- What is needed
The data below is to be written out exactly, with no pictures.

Stored items
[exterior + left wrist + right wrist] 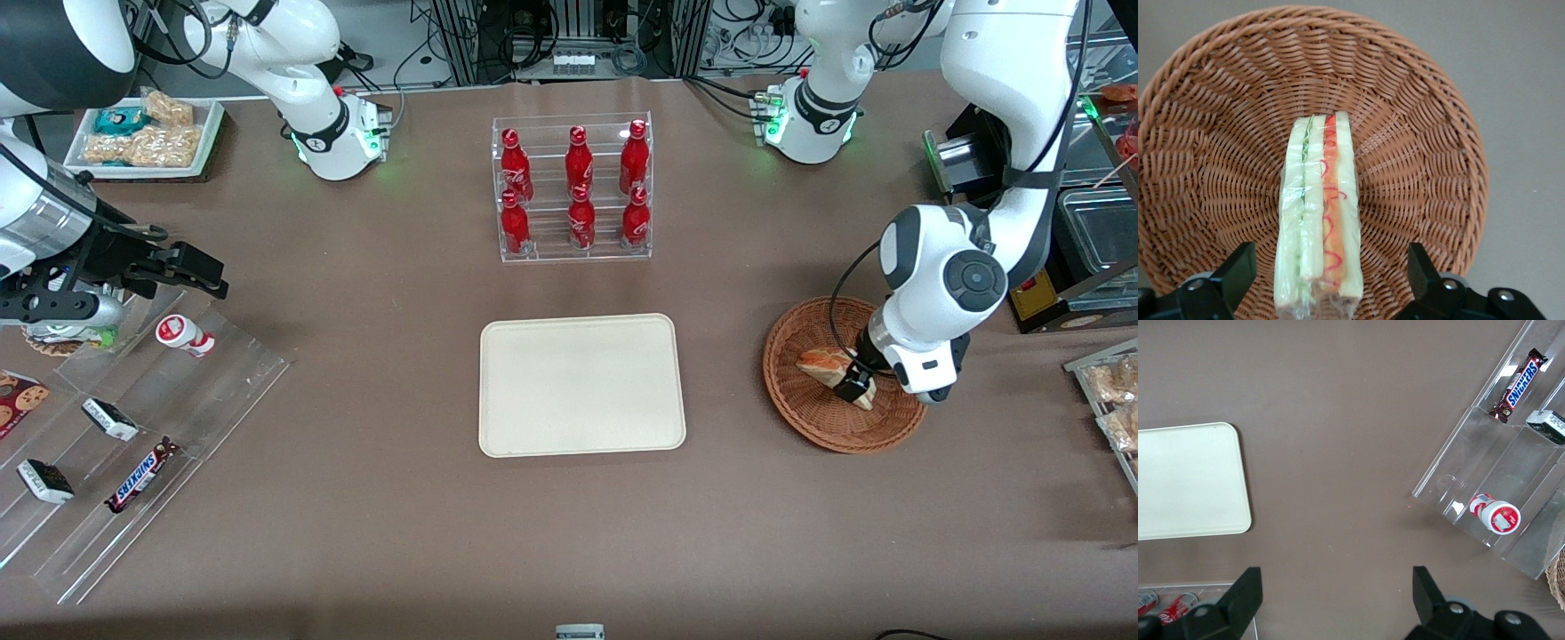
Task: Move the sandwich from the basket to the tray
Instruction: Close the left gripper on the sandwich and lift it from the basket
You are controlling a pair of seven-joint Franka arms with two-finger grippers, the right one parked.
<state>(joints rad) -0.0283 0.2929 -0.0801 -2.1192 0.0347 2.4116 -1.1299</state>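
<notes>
Now the gripper [1331,280] is hanging low over the basket [805,418], its fingers [1238,270] spread wide on either side of the sandwich [1318,213] and gripping nothing. The sandwich is lying in the basket, wrapped in what looks like clear film, though that is hard to confirm. It is probably light, soft and easily crushed, so gentle pressure across the flat bread faces should suit. The tray [582,384] is waiting mid-tabletop.

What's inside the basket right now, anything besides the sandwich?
Only the sandwich lies in the basket, standing on edge, with the open gripper straddling it, fingers apart from it. The weave under the sandwich is covered; the tray holds nothing.
</notes>
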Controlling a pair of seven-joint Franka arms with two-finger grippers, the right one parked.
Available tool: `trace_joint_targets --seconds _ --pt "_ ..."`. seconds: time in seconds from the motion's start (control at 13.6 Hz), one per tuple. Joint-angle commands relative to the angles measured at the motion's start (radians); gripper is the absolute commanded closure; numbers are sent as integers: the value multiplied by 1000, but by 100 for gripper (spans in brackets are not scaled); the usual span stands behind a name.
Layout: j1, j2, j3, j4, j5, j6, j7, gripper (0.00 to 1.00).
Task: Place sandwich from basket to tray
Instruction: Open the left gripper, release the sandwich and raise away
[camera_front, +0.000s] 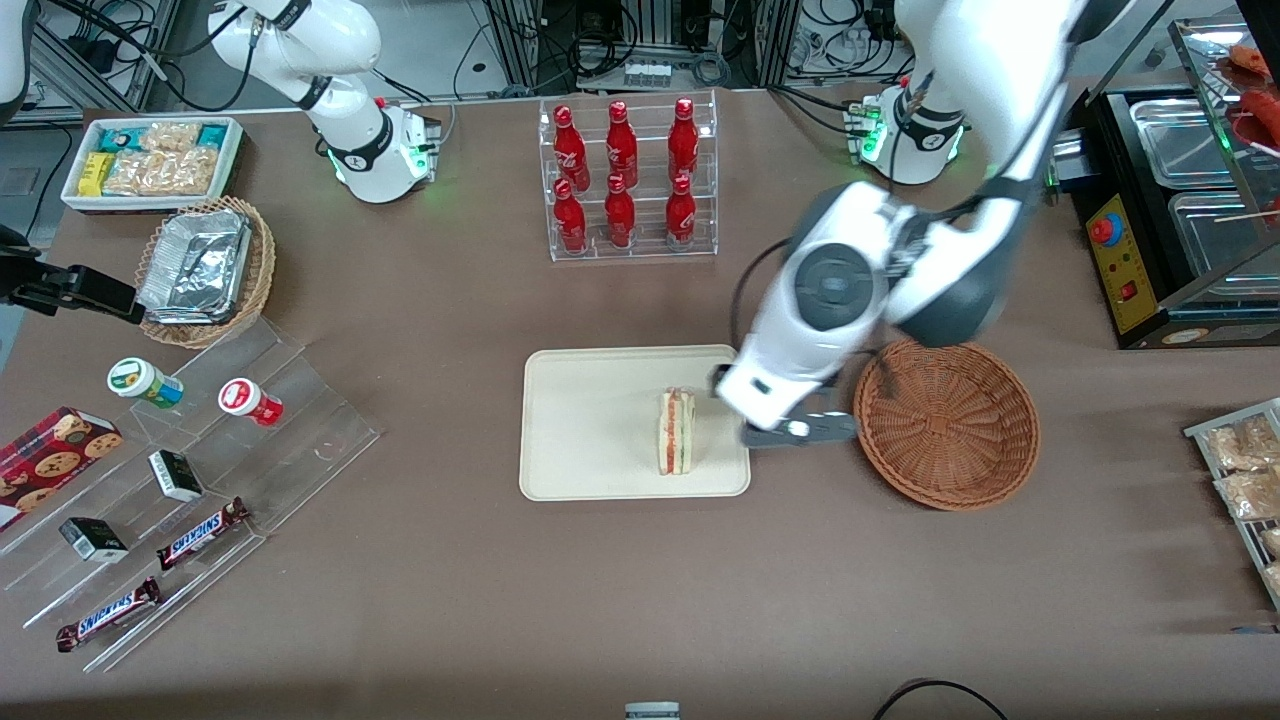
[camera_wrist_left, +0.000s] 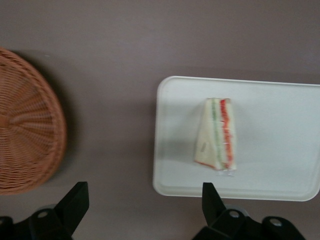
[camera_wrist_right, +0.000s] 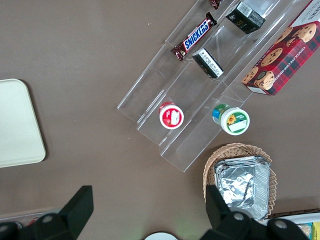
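A brown table holds a flat cream tray (camera_front: 600, 425) at its middle. The wrapped sandwich (camera_front: 676, 431) lies on the tray, close to the tray edge nearest the working arm, its red and green filling showing along one side. The round reddish-brown wicker basket (camera_front: 946, 423) sits beside the tray, toward the working arm's end. The left arm's gripper (camera_wrist_left: 145, 202) hangs above the table between tray and basket, fingers spread wide, holding nothing.
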Motion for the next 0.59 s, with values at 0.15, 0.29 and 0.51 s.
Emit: trace_joint_targets --seconds 0.15,0.29,0.51 --pt "186 -89 -3 -41 -27 -97 209 0" --pt "238 -136 -1 -73 -24 -104 249 0" --pt "321 -196 -1 -75 -21 -175 330 0"
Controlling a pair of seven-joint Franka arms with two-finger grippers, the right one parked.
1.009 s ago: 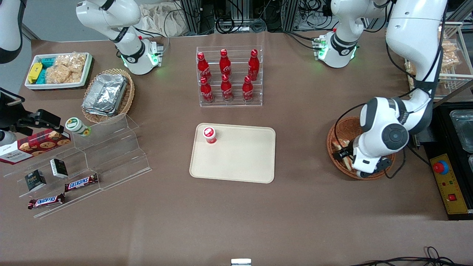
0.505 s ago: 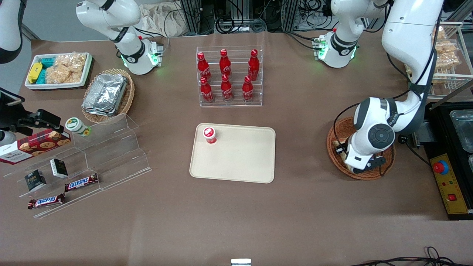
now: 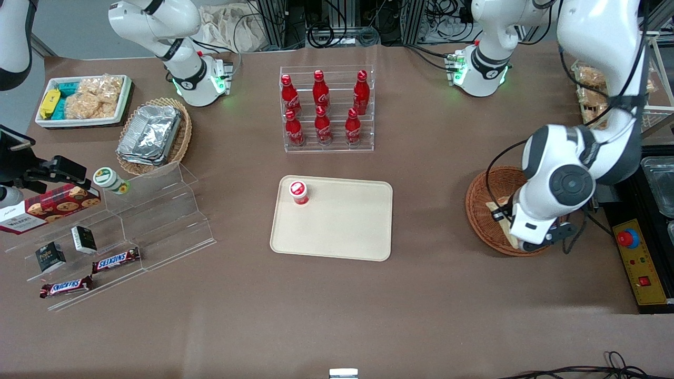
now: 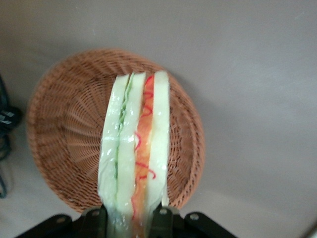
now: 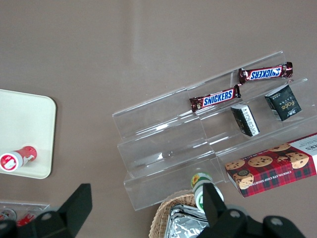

- Exercise answer
[exterior + left wrist + right wrist] 
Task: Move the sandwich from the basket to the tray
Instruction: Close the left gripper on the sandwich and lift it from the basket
You are controlling a pair of seven-joint Franka arms with two-finger grippers, the right one parked.
<state>(joints rad) -0.0283 0.2929 -0.0801 -2.1192 0.0347 2.4116 -1.1299</state>
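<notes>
Now the gripper [1331,280] is hanging low over the basket [805,418], its fingers [1238,270] spread wide on either side of the sandwich [1318,213] and gripping nothing. The sandwich is lying in the basket, wrapped in what looks like clear film, though that is hard to confirm. It is probably light, soft and easily crushed, so gentle pressure across the flat bread faces should suit. The tray [582,384] is waiting mid-tabletop.

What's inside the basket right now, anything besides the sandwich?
Only the sandwich lies in the basket, standing on edge, with the open gripper straddling it, fingers apart from it. The weave under the sandwich is covered; the tray holds nothing.
</notes>
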Controlling a pair of seven-joint Franka arms with two-finger grippers, the right one parked.
Available tool: `trace_joint_targets --seconds _ --pt "_ ..."`. seconds: time in seconds from the motion's start (control at 13.6 Hz), one per tuple. Joint-angle commands relative to the angles measured at the motion's start (radians); gripper is the absolute commanded closure; numbers are sent as integers: the value multiplied by 1000, but by 100 for gripper (spans in brackets are not scaled); the usual span stands behind a name.
Layout: j1, j2, j3, j4, j5, j6, j7, gripper (0.00 to 1.00).
Task: Place sandwich from basket to tray
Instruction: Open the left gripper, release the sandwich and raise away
[camera_front, +0.000s] 
[camera_wrist_left, +0.000s] 
[camera_wrist_right, +0.000s] 
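A brown table holds a flat cream tray (camera_front: 600, 425) at its middle. The wrapped sandwich (camera_front: 676, 431) lies on the tray, close to the tray edge nearest the working arm, its red and green filling showing along one side. The round reddish-brown wicker basket (camera_front: 946, 423) sits beside the tray, toward the working arm's end. The left arm's gripper (camera_wrist_left: 145, 202) hangs above the table between tray and basket, fingers spread wide, holding nothing.
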Motion for the next 0.59 s, with values at 0.15, 0.29 and 0.51 s.
Emit: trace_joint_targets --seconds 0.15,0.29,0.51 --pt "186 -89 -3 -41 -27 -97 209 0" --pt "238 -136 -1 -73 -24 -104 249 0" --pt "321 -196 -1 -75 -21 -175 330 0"
Controlling a pair of seven-joint Franka arms with two-finger grippers, the right one parked.
1.009 s ago: 
0.505 s ago: 
now: 
now: 
now: 

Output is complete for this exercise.